When Justice William Brennan came to the end of his 1987 speech to the Association of the Bar of the City of New York, he had no idea that one day the specter of John Roberts would loom over it. But consider John Roberts as you read this:

"The Framers bequeathed to us a vision of rulers and the ruled united by a sense of their common humanity. . . . We cannot console ourselves with the belief that reliance on formal rules alone is ever sufficient to be faithful to the vision of the Framers."

And Judge Jack Weinstein, writing of the responsibility of jurists in "When Judges Are Asked to Do Evil," reminds his colleagues on all our courts: "One path is unacceptable: silent acquiescence. The duty to speak up in protest is required of us, the judges, as of every person in this great country who is called on to do evil."
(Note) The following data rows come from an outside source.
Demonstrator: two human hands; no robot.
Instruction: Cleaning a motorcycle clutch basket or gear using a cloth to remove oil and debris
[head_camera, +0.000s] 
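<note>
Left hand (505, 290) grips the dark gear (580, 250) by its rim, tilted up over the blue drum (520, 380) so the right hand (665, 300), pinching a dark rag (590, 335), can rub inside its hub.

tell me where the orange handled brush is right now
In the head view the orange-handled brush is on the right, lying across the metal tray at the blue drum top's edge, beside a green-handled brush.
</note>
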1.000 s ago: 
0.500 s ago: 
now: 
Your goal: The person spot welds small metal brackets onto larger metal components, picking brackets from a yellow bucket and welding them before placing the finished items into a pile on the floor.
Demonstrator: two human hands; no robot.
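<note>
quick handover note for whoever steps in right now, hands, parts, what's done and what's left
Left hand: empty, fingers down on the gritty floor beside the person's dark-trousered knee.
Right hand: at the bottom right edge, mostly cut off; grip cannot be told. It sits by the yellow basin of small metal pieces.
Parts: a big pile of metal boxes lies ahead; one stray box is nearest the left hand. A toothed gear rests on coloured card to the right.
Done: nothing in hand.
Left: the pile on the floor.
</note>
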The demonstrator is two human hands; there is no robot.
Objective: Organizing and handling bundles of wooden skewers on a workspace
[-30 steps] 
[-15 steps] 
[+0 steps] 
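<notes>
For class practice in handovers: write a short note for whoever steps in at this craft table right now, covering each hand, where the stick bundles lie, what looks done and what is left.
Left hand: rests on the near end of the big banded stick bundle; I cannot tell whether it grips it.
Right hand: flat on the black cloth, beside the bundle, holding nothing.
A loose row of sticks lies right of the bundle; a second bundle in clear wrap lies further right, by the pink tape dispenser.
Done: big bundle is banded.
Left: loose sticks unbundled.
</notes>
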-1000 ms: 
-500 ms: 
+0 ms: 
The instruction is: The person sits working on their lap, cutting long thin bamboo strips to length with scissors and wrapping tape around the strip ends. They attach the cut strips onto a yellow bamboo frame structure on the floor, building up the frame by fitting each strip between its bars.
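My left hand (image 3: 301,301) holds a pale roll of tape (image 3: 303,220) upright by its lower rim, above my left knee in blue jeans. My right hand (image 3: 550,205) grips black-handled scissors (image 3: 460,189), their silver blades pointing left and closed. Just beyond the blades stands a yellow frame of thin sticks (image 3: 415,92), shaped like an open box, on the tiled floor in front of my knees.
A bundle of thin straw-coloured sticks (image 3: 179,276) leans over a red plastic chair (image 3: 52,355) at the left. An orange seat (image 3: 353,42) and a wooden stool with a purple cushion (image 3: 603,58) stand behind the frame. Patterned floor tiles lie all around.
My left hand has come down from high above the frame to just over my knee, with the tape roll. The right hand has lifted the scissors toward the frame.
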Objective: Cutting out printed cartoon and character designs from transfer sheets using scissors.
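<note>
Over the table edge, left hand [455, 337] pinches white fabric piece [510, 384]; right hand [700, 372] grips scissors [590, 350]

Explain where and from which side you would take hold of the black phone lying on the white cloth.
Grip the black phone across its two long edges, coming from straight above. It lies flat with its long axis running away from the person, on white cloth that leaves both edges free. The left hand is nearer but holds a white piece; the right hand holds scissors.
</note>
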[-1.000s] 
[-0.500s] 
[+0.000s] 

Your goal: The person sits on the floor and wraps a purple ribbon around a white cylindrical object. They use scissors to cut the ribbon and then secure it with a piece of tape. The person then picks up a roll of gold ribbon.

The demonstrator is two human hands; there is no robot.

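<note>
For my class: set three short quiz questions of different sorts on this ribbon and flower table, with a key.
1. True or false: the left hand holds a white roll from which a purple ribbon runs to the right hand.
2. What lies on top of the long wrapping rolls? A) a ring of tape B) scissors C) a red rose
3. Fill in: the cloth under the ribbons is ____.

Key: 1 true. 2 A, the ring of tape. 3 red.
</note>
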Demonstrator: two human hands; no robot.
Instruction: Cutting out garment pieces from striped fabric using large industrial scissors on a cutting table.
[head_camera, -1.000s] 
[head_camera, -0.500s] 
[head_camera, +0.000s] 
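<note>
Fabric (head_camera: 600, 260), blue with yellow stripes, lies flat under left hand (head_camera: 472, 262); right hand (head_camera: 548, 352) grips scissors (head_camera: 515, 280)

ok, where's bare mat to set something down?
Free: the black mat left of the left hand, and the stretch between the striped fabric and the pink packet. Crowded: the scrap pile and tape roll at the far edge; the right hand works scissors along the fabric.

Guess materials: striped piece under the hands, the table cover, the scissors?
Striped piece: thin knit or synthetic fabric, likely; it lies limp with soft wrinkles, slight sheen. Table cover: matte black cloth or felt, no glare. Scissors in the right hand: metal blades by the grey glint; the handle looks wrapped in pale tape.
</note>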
How many such protests—in the interest of justice—are likely from a Chief Justice John Roberts on the Supreme Court during the next 30 years or more?

Village Voice (http://www.villagevoice.com/news/0537,hentoff,67717,6.html)

The man may be highly-intelligent, but some sources question whether Roberts has the soul to act humanely as Chief Justice of the Supreme Court.

Dos
09-19-2005, 06:49 AM
grasping at more straws... roberts owned the demorats....

mouse
09-19-2005, 07:54 AM
grasping at more straws... roberts owned the demorats....



Psssssst! If this guy gets the job he will own us all that's the point.